> **Exercise prompt**: Starting with the line that contains "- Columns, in" and stopping after the line that contains "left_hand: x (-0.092", copy the entries below exactly. Include nothing else.

[Recorded data]
+-------+
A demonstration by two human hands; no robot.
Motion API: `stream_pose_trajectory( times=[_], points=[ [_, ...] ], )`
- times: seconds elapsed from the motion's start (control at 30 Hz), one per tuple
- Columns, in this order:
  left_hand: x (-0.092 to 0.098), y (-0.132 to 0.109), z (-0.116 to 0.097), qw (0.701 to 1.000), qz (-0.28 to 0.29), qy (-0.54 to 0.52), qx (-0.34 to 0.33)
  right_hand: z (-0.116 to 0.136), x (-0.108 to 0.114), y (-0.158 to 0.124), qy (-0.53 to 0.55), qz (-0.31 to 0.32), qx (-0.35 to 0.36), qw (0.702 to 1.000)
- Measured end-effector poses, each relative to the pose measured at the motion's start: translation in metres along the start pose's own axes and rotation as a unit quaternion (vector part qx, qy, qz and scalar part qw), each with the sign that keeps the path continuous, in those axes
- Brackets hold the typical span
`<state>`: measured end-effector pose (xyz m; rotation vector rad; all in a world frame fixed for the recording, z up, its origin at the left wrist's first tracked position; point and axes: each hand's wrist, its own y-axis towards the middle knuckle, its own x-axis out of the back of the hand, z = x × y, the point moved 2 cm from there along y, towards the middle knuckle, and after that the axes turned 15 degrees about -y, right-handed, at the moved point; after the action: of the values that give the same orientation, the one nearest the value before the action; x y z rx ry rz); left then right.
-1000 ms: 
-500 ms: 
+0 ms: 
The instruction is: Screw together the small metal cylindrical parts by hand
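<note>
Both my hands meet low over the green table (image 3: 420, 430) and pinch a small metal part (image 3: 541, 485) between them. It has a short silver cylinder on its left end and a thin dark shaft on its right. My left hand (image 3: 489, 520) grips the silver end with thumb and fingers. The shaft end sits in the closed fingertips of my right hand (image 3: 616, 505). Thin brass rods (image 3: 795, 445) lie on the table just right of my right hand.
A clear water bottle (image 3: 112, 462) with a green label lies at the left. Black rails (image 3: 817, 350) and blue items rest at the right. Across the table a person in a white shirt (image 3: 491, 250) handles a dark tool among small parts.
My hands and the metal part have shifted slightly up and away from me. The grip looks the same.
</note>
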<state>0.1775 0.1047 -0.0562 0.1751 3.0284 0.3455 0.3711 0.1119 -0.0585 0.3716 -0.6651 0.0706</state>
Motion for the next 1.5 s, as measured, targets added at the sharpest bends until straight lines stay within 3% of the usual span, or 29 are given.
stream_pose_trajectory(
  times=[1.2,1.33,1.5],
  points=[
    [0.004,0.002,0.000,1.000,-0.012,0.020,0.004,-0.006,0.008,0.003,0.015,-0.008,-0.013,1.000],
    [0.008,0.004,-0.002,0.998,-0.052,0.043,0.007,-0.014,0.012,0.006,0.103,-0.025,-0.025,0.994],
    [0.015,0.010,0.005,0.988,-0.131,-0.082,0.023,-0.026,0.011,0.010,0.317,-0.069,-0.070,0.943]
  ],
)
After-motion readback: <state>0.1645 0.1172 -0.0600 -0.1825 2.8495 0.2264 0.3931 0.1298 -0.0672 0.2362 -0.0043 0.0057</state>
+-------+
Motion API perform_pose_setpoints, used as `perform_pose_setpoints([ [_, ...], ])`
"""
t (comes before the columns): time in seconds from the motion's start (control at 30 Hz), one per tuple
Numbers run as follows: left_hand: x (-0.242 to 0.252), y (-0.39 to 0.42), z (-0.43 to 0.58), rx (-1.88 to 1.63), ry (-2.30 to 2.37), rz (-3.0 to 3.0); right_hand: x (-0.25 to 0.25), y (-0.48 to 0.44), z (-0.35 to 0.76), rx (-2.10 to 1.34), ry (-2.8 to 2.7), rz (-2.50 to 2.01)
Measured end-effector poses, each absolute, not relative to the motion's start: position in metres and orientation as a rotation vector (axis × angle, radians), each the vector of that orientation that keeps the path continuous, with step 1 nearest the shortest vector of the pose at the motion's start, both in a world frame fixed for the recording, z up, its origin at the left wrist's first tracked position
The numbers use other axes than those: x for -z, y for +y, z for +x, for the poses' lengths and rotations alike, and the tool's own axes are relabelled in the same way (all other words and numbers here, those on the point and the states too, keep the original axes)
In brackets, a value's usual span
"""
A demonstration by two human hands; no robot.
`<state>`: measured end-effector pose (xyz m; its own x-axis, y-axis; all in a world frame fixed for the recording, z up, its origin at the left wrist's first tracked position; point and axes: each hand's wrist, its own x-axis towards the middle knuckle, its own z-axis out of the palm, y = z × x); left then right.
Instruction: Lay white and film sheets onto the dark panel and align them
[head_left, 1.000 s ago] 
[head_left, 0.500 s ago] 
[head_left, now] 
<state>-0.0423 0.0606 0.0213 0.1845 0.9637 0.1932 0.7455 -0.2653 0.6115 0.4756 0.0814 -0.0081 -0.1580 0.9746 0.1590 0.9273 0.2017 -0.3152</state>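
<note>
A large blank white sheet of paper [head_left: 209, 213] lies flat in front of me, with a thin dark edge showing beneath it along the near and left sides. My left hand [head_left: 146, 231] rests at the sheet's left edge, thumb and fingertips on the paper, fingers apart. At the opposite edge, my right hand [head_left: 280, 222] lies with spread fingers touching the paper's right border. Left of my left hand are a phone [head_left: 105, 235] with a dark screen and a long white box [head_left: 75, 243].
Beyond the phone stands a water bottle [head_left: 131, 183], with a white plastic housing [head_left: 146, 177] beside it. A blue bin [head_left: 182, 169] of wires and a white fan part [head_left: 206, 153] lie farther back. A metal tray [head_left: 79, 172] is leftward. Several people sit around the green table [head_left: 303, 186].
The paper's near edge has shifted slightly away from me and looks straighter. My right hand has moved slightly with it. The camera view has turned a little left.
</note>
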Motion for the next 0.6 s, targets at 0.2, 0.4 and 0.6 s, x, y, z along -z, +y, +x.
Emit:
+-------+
> **Written solution**:
- Columns, in this order:
  left_hand: x (-0.092 to 0.098), y (-0.132 to 0.109), z (-0.116 to 0.097), qw (0.701 to 1.000), qz (-0.28 to 0.29), qy (-0.54 to 0.52), qx (-0.34 to 0.33)

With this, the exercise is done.